Ama bu mektup planlarımı değiştirdi ve ertesi gün Pickering’e yola çıktığımı, New York’a giden bir gemiye bineceğimi belirten bir telgraf yolladım. On dört gün sonra da Pickering’in Alexis Binası’ndaki bürosunda oturmuş büyükbabamın vasiyetindeki maddeleri sıkıcı bir vurguyla okuyuşunu dinliyordum. Pickering ciddi bir adamdı ve benim laubaliliğimin canını sıktığını görmekten memnundum. Bu hususta onun için daima bir öfke kaynağı olmuştum. O güvensiz, azarlar gibi görünen bakışları beni hiç etkilemezdi.
Kâğıdı almak için masanın üzerinden uzandım. John Marshall Glenarm’ın vasiyetinin mühürlü ve kurdeleli bir kopyasını ellerime bıraktı. Maddeleri bir de kendim okudum. Bu arada Pickering’in soğuk bakışlarının sorgularcasına üzerimde gezindiğinin farkındaydım. Beni en çok alakadar eden paragraflar şunlardı:
Glenarm Malikânesi olarak bilinen mülkümü, bu mülkü çevreleyen ve aşağıda daha ayrıntılı olarak tanımlanacak toprakları ve oraya -Indiana eyaletindeki Wabana idare bölgesinde bulunan gayrimenkule- ait ve ilişik bulunan her tür kişisel varlığımı, aşağıdaki şartın içtenlikle ve dürüstçe yerine getirilmesi kaydıyla, bir zamanlar New York Eyaleti’nin ve Şehri’nin sakiniyken sonradan bilinmeyen yerlerin avaresi olan torunum John Glenarm’a bırakıyorum:
Bahsi geçen John Glenarm, bir yıl süresince bahsi geçen Glenarm Malikânesi’nde ve onu çevreleyen topraklarda yaşayacak, bu süre içinde uysal ve ılımlı bir tavır sergileyecektir. Bahsi geçen bir yılın herhangi bir ânında bu koşulu yerine getirmekte başarısız olursa, bahsi geçen mülk genel mülklerime intikal edecek ve herhangi bir ön koşul yahut hukuki işlem gerektirmeksizin New York Eyaleti ve idare bölgesinden Marian Devereux’nun olacaktır.
“Evet,” dedi Pickering ellerini sandalyesinin kolçaklarına vurarak. “Ne düşünüyorsun?”
Ne kadar uğraştıysam da kendimi kahkaha atmaktan alamadım.

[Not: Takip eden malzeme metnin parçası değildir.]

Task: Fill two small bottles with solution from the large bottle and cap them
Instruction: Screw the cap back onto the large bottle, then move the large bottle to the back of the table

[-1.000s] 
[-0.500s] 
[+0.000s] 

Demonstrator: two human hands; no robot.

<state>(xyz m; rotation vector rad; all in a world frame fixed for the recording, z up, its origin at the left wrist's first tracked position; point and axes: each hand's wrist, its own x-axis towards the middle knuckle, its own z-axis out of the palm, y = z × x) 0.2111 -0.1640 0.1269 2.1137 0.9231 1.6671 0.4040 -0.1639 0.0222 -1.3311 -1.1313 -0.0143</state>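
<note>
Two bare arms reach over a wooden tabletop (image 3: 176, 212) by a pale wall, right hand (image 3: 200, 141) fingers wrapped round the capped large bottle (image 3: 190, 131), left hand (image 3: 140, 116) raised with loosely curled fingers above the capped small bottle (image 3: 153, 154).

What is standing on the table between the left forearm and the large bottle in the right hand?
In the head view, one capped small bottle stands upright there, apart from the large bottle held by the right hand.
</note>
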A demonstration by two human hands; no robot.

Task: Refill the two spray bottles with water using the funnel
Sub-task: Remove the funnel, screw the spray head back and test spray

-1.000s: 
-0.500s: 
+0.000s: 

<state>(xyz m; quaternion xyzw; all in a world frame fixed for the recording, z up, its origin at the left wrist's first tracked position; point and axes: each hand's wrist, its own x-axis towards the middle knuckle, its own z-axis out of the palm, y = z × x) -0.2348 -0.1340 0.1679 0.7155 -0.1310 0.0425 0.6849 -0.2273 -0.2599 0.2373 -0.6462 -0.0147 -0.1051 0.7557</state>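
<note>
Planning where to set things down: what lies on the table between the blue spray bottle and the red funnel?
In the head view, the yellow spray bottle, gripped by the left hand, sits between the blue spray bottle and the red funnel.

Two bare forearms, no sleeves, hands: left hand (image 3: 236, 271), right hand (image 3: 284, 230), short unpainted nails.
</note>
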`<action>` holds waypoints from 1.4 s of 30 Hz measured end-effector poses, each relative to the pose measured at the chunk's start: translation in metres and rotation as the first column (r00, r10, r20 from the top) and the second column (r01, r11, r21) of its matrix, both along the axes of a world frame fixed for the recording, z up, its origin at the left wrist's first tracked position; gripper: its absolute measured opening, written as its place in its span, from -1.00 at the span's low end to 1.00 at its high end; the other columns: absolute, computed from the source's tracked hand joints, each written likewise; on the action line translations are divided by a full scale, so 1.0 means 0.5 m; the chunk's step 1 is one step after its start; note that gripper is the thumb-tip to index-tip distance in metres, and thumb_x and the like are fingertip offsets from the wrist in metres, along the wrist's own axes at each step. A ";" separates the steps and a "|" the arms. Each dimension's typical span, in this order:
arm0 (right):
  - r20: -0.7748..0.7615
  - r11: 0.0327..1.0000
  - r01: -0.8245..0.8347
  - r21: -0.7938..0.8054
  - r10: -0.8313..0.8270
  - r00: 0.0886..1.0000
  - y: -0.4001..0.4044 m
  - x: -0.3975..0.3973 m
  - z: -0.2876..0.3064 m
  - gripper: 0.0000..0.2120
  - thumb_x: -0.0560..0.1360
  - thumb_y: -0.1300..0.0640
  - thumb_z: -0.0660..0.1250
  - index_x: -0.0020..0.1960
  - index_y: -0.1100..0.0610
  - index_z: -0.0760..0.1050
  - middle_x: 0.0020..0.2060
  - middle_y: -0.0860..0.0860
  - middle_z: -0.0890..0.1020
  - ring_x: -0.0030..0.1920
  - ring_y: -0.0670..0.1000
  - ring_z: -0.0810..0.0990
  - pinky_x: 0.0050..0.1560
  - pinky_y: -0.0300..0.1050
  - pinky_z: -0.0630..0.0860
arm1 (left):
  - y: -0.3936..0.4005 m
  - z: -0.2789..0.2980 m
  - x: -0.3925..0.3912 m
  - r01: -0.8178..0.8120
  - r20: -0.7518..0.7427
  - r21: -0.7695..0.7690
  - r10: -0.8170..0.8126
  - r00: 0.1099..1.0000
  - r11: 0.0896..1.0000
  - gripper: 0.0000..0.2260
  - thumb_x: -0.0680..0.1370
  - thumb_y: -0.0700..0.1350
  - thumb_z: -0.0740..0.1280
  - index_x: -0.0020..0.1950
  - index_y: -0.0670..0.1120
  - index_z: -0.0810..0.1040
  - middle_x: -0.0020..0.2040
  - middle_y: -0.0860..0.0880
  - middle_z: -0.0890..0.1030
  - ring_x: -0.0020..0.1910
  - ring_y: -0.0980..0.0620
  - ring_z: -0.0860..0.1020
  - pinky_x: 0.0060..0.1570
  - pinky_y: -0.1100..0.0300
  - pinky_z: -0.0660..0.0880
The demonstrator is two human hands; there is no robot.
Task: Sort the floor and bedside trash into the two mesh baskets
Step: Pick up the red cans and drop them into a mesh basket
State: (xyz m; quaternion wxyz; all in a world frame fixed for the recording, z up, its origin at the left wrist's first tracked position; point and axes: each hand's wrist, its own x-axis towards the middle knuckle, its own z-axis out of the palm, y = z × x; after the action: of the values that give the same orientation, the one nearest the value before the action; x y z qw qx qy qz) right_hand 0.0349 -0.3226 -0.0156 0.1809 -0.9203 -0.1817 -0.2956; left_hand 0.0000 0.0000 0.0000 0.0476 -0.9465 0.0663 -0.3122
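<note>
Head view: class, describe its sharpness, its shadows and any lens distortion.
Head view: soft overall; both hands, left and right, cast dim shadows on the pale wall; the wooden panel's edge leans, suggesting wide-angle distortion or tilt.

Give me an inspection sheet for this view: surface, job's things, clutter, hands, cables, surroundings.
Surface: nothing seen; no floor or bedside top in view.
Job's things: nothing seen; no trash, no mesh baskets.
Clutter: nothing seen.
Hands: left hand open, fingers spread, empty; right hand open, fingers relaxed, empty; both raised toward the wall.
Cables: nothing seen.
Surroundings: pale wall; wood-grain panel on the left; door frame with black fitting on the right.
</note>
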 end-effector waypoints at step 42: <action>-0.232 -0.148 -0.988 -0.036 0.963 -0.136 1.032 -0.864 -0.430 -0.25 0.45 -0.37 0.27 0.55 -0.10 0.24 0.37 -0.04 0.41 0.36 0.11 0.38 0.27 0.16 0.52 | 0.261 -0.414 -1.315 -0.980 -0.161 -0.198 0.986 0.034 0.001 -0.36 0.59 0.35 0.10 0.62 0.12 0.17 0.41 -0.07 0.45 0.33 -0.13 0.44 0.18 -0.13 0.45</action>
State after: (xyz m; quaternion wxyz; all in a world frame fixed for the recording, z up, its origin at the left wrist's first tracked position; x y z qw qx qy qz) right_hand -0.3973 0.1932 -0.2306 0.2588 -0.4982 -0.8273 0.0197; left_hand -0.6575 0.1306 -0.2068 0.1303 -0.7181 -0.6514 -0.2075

Öncelikle büyükbabamın benimle ilgili isteklerini ondan öğrenmemde müthiş bir ironi vardı. Pickering’le Vermont’ta, aynı kasabada büyümüştük, aynı koleje gitmiştik ama çocukluğumuzdan beri aramızda belirgin bir düşmanlık vardı. Benim başarısız olduğum her konuda o başarı kazanmıştı. Yani itiraf etmeliyim ki epey bir başarısı vardı. Ben bir yere yerleşip mesleğimi sürdürmeyi reddetmiş, öncelikle dünyayı görmeyi seçmiştim. Pickering’se kendini ciddiyetle hukuka vermişti ve en başından beri bildiğim gibi başarısız olması gibi bir ihtimal yoktu.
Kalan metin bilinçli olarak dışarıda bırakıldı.